After yesterday’s piece on how many economic indicators are starting to move back to normal, it was nice to have the Fed ratify my point. The Fed has been buying $80 billion per month of Treasury securities and $40 billion per month of mortgage-backed securities. Yesterday, the Fed announced that, effective immediately, it would be cutting $10 billion per month from its Treasury purchases and $5 billion from the mortgage purchases for at least the next two months. Plus, it has the expectation that the drawdown will continue into next year—and possibly accelerate. This is a necessary first step in taking monetary policy back to normal.
Markets React
While it is just a first step, the stock market seemed to welcome it, moving up after the announcement. A return to normal is something the Fed has been signaling for months. The fact that the Fed feels good enough about the economy—despite all the scary headlines—was seen as ratification that the recovery continues and that earnings growth should continue as well.
More, the fixed income markets also seemed to welcome the news. While there was a short-term bump in the yield of the 10-year U.S. Treasury security, to the upper end of the range for the past several days, that bump reversed this morning. We are now back at the lower end of the range for the last month. This is despite the fact that the market is now pricing in at least two rate increases next year. Clearly, the fixed income market is not expecting inflation to take off during that period, implicitly buying into the idea that inflation will revert to levels we saw before the pandemic. In other words, back to normal.

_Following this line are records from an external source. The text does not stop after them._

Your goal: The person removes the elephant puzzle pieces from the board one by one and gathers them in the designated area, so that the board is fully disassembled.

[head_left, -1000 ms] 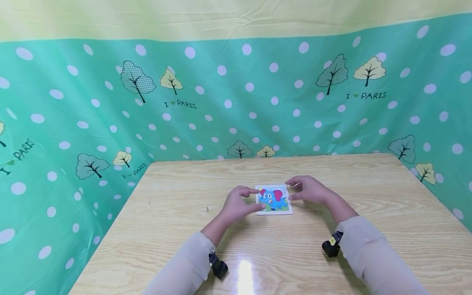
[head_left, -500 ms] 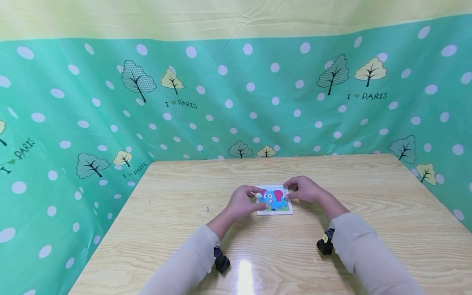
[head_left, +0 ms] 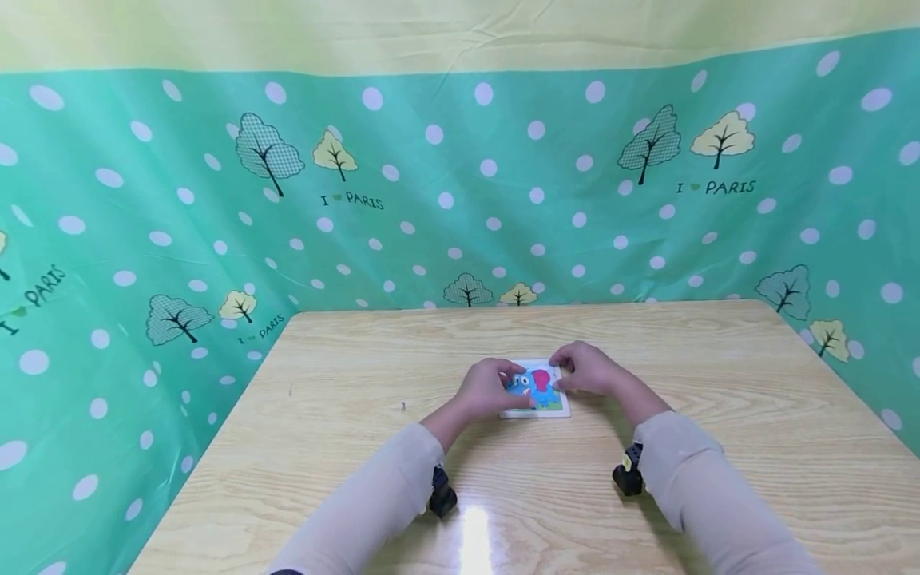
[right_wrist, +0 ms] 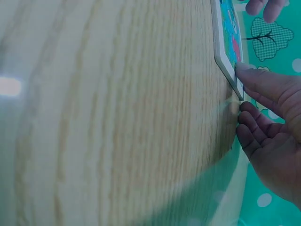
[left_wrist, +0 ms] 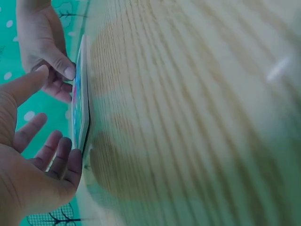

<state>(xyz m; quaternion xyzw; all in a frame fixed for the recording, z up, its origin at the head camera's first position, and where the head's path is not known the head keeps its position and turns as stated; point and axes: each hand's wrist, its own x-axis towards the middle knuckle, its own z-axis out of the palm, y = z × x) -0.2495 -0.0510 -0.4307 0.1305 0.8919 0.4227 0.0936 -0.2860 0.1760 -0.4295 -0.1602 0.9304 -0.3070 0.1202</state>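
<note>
A square picture puzzle (head_left: 541,380) with a blue, pink-eared elephant and a white border lies flat on the table. My left hand (head_left: 483,389) reaches over its left part, thumb and fingers spread apart, covering some of the picture. In the left wrist view that hand (left_wrist: 37,174) holds nothing; its loosely bent fingers are close to the puzzle's edge (left_wrist: 85,115). At the far right corner is my right hand (head_left: 591,370). The right wrist view shows its thumb (right_wrist: 261,81) resting on the puzzle's border, with the other fingers loosely bent beside the corner.
The wood-grain table (head_left: 345,479) extends around the puzzle. A small dark speck (head_left: 403,406) is on it to the left. A green polka-dot curtain (head_left: 402,192) hangs along the back and sides. Black wrist cameras (head_left: 442,493) sit at both cuffs.
My left hand has moved right, farther over the puzzle, and hides more of the picture. My right hand has shifted slightly left onto the border. The puzzle stays in place.
</note>
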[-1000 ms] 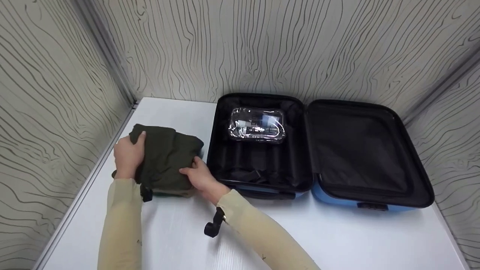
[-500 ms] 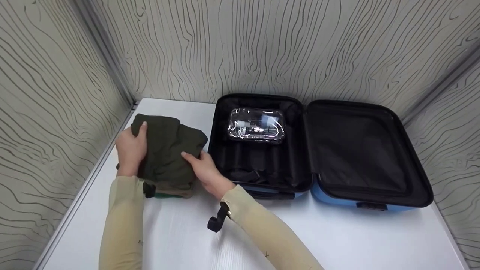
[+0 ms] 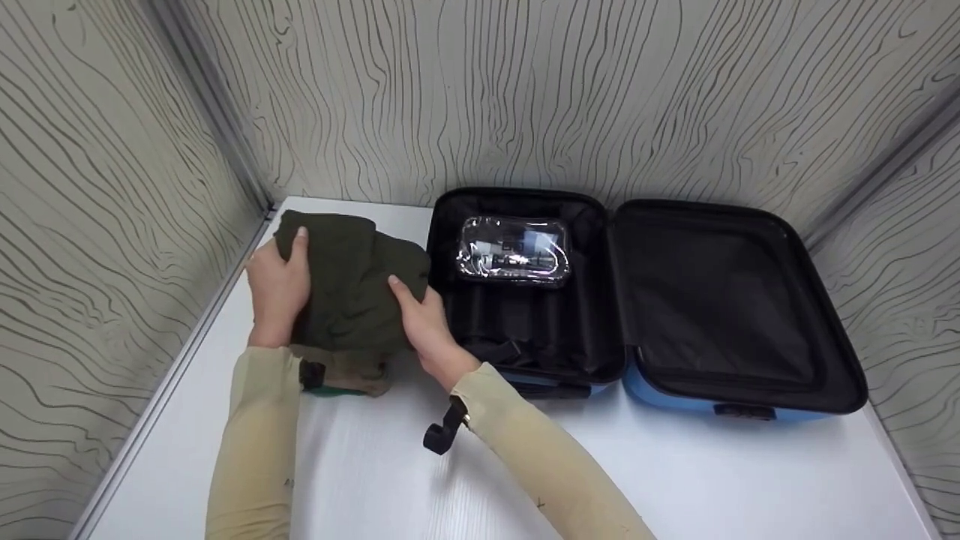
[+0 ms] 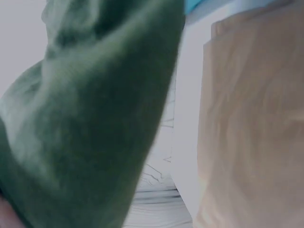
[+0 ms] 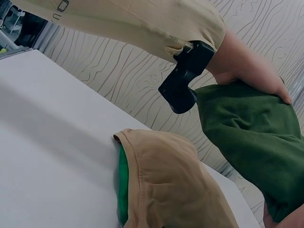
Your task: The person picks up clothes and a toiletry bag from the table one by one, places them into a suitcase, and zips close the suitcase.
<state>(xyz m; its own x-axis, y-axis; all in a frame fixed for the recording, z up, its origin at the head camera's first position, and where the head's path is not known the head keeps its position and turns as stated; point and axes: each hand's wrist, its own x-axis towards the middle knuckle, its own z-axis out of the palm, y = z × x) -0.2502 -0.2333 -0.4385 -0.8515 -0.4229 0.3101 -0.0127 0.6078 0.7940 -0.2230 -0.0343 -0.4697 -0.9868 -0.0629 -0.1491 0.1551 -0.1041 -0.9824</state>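
Sleeves of tan fabric (image 3: pixel 251 450) reach over the white table (image 3: pixel 675 480), left of the open blue suitcase with black lining (image 3: pixel 517 315). Left of the suitcase too lies a folded tan cloth (image 3: pixel 349 366), a bright green layer (image 5: pixel 123 185) showing beneath its edge. Beyond, the left hand (image 3: pixel 279 289) and right hand (image 3: pixel 429 322) each have a closed grip on a folded dark green fabric garment (image 3: pixel 349 285), thumbs on top, most fingers hidden under the cloth. The garment hangs between them, clear of the tan cloth: the left grip takes the edge away from the suitcase, the right the edge just beside it. In the suitcase's far part sits a clear plastic pouch with dark lettering (image 3: pixel 514 251). Behind the suitcase stands a pale wall with wood-grain lines (image 3: pixel 570 90).
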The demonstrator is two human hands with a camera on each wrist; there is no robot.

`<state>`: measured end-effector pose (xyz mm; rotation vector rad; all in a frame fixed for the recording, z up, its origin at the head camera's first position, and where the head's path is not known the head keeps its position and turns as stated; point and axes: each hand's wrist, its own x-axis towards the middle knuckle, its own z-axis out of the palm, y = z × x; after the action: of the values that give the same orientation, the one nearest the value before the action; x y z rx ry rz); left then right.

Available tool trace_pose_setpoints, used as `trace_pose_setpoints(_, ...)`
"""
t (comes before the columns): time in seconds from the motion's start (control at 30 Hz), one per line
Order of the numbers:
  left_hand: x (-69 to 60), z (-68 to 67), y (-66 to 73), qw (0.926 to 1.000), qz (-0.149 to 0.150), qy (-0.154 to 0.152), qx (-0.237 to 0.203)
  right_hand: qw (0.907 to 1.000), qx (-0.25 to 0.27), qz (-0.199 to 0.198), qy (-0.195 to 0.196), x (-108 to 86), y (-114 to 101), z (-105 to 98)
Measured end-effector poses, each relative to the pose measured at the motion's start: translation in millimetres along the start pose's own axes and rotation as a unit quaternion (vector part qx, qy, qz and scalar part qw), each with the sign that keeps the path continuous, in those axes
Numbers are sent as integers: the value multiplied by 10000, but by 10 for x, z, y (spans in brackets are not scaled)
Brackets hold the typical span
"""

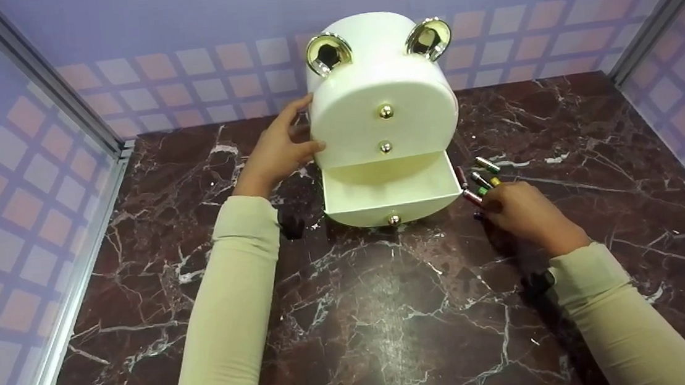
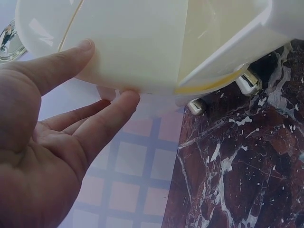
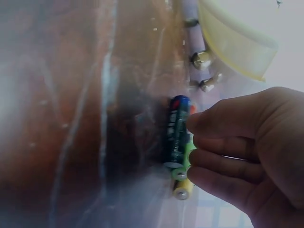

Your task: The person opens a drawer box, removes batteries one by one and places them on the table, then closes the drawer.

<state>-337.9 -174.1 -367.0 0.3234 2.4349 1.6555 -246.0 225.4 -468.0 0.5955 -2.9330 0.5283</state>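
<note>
A white, rounded storage box (image 1: pixel 382 83) stands at the back with its bottom drawer (image 1: pixel 388 182) pulled out; nothing shows inside the drawer. My left hand (image 1: pixel 280 151) rests against the box's left side, thumb and fingers fairly straight. In the left wrist view, the left thumb (image 2: pixel 71 59) touches the smooth white wall. Beside the drawer's right edge lie several small batteries, among them a yellow one (image 3: pixel 183 190) and a dark one (image 3: pixel 176 130). My right hand (image 1: pixel 521 211) is at these batteries, its slightly bent fingertips close against them; a firm hold cannot be made out.
Two gold ear-like ornaments (image 1: pixel 329 54) top the box, and round gold knobs (image 1: pixel 386 112) sit on the drawer fronts. Below lies a dark red marbled tabletop (image 1: pixel 359 315). Tile-patterned panels (image 1: pixel 7 184) enclose it at the back and sides.
</note>
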Motion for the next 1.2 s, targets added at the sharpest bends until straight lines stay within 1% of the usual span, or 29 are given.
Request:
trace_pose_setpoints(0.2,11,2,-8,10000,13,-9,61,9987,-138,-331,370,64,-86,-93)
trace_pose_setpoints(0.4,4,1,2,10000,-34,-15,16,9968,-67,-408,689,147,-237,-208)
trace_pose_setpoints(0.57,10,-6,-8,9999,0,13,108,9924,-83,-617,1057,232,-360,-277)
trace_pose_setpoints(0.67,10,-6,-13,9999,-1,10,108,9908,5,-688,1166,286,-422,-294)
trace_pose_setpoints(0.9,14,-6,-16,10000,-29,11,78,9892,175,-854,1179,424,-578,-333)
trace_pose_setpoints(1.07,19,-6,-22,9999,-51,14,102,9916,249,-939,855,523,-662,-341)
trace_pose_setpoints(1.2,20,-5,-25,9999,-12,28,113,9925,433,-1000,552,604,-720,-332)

That applies to the longer term for rates as well. Rates are back to where they were at the end of 2019, but they were abnormally low then. If we go back to 2017 and 2018, rates for the 10-year were between 2 percent and 3 percent. If rates were to move back to that level, that too would be perfectly normal for the past five years.
The Long-Term Plan
And that gives us an idea of where the Fed is heading. Ultimately, it wants to get back to pre-pandemic normal, which would be in that five-year range. Now that it has started the process, removing monetary stimulus can proceed (the economy permitting) on autopilot. If the Fed can manage a smooth transition to rate increases once the bond buying is done, other things being equal, it could have up to six rate increases before getting back to the upper end of that range. The Fed will be measured and telegraph its plans, but you can see its long-term goal: to get back to normal.
The Good News
So, when you read the headlines about inflation and interest rates, keep that goal in mind. Rates will go up, over time, because rates should go up as the economy and financial markets return to normal. Normal is the goal here, and higher rates—and, for that matter, lower growth rates—will be a feature, not a bug. What the Fed told us yesterday is that it sees the economy as moving toward normal and that it now has to start responding. That is good news.